BHP Billiton Limited (ASX: BHP) shares have continued their steep decline today, falling a further 1.6% or 48 cents after Monday's 7.3% plunge. Down 8.7% in just two days, the stock is now trading at $29.66 after falling as low as $29.54 earlier in the session.
Of course, yesterday's decline wasn't anywhere near as bad as it might seem at first glance. Although it was the miner's biggest single-day loss in nearly a decade, its decline was only marginal when readjusted for the demerger of South32 Ltd (ASX: S32), which hit the ASX boards with a market capitalisation of $11.3 billion.
While South32's debut was anything but spectacular, with the stock closing nearly 4% below its opening price at $2.05, investors have piled into the new entity today, sending the shares more than 13% higher to $2.32.

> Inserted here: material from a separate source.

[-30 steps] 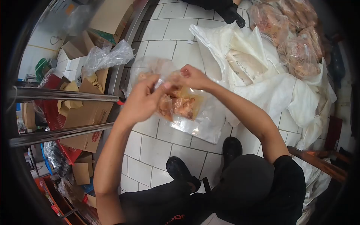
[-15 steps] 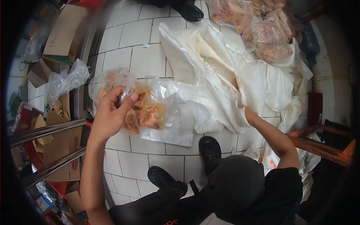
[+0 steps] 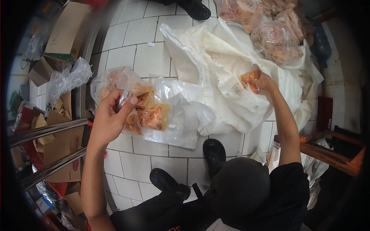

Indeed, this could be one of the primary reasons behind BHP's fall today. South32 opened with a significantly lower valuation than many analysts were anticipating, giving value investors an opportunity to stock up at a reasonable price. Analysts have debated whether BHP Billiton or South32 would be the better investment going forward, and from this price it seems investors could be making the switch from the parent entity to the newly formed one.
A tumbling iron ore price is also likely to be weighing on the market's appetite for BHP's shares today. Fellow iron ore miners Rio Tinto Limited (ASX: RIO) and Fortescue Metals Group Limited (ASX: FMG) are also trading 0.6% and 2.4% lower, after the commodity dropped 1.1% overnight to just US$60.65 a tonne, according to the Metal Bulletin.
Although it remains well above its 10-year low price recorded early last month, some analysts believe that the rebound will only be short lived and have offered bearish forecasts for the remainder of the year. Given that iron ore is BHP's most important commodity, a lower price certainly wouldn't bode well for its future earnings potential.